What you should do ▸
Up to and including the line with "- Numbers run", repeat every line of the listing exactly, beginning at the first.

Start of Material provided

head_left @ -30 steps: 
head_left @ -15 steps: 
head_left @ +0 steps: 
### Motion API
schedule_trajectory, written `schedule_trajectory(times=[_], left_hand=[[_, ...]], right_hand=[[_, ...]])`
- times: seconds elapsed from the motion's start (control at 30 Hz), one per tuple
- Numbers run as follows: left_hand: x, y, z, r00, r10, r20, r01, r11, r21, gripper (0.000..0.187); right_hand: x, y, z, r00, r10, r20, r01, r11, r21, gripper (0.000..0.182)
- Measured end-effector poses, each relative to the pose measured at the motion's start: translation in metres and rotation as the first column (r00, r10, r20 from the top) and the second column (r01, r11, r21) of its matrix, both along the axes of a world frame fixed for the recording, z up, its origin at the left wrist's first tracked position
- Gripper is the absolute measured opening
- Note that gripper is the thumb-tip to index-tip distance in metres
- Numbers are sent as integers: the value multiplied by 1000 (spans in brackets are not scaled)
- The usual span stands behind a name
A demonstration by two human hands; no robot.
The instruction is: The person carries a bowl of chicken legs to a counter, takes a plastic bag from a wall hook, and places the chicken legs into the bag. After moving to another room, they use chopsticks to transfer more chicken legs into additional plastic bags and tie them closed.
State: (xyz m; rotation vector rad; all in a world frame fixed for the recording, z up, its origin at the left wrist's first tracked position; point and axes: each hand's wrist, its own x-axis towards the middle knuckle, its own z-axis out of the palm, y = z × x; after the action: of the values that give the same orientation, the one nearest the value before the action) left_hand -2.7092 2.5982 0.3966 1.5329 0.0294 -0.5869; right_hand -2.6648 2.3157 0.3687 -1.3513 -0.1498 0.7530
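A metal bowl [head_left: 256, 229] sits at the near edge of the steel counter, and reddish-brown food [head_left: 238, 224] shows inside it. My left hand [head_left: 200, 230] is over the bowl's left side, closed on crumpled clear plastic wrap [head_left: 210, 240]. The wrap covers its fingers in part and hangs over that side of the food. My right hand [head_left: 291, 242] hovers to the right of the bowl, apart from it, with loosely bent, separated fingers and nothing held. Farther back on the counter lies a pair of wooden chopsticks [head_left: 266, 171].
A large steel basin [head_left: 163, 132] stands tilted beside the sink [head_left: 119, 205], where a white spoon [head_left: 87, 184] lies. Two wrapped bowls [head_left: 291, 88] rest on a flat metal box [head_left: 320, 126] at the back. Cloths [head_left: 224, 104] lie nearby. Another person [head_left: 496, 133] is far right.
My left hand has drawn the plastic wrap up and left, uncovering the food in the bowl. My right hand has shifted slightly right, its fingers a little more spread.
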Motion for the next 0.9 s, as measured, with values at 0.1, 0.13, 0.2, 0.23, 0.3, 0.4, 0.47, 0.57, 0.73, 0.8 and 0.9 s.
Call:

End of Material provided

Finished task ▸
head_left @ -30 steps: 
head_left @ -15 steps: 
head_left @ +0 steps: 
### Motion API
schedule_trajectory, written `schedule_trajectory(times=[_], left_hand=[[_, ...]], right_hand=[[_, ...]])`
- times: seconds elapsed from the motion's start (control at 30 Hz), one per tuple
- Numbers run as follows: left_hand: x, y, z, r00, r10, r20, r01, r11, r21, gripper (0.000..0.187); right_hand: x, y, z, r00, r10, r20, r01, r11, r21, gripper (0.000..0.182)

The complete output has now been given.